Quo vadis (Stahl-) Industrie in Europa Chancen und Risiken eines Standorts im Rahmen der Globalisierung

Interviewveranstaltung mit Dr. Wolfgang Eder, CEO der voestalpine AG

 

Am 6. März 2018 sind rd. 120 Industrievertreter der Einladung von Zukunft durch Industrie und der IHK Düsseldorf in den Wirtschaftsclub Düsseldorf gefolgt, um sich von Dr. Wolfgang Eder, dem Vorstandsvorsitzenden der österreichischen voestalpine AG, aus erster Hand über die Zukunftsaussichten des Stahlstandorts Europa sowie neue technologische Innovationen ins Bild setzen zu lassen.  Thorsten Breitkopf, Wirtschafts- und Lokalredakteur der Rheinischen-Post, führte durch den Abend und interviewte den langjährigsten und erfolgreichsten Stahlmanager Europas zu Themen wie Digitalisierung, CO2-arme Stahlerzeugung mit Hilfe von Wasserstoff oder Elektromobilität. In dem rund einstündigen Gespräch gelang es Dr. Eder immer wieder mit sehr plastischen Beispielen deutlich zu machen, worin bei den spezifischen Schwerpunktfeldern die Chancen und Risiken liegen. So machte er zum Beispiel klar, welche Herausforderungen an die Infrastruktur gestellt würden, wenn ein Großteil des Individualverkehrs mit E-Motoren angetrieben würde. Auf vielbefahrenen Routen wie der Brenner-Autobahn wäre aufgrund der gebirgigen Landschaft und der Vielzahl der Brücken selbst unter Nutzung der schnellsten Ladetechnologien zu wenig Flächen für eine ausreichende Versorgung  mit E-Tankstellen für die große Zahl von PKWs vorhanden. So dauert der reine Ladevorgang aktuell im schnellsten Fall rund 20 Minuten. Das Volltanken eines PKW mit Benzin oder Diesel rund 2 Minuten. Bei gleicher Zahl der tankwilligen PKW müsste sich die Anzahl der elektrischen Ladesäulen ungefähr verzehnfachen. Im Bereich von längeren Bergpässen aktuell nicht denkbar.

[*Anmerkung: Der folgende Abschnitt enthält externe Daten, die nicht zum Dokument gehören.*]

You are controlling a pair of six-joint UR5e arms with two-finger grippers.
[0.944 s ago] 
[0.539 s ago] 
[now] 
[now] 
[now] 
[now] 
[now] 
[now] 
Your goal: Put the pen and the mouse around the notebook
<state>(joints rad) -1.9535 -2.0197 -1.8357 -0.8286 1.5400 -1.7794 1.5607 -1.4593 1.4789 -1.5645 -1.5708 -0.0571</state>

Den Auftakt zu dem spannenden Abend machte ein von Thorsten Breitkopf moderiertes Eröffnungspanel zum Industriestandort Düsseldorf. Oberbürgermeister Thomas Geisel und IHK-Hauptgeschäftsführer Gregor Berghausen äußerten sich zu den Zukunftsaussichten der Landeshauptstadt und unterstrichen die hohe Bedeutung der Industrieunternehmen für die wirtschaftliche Entwicklung Düsseldorfs.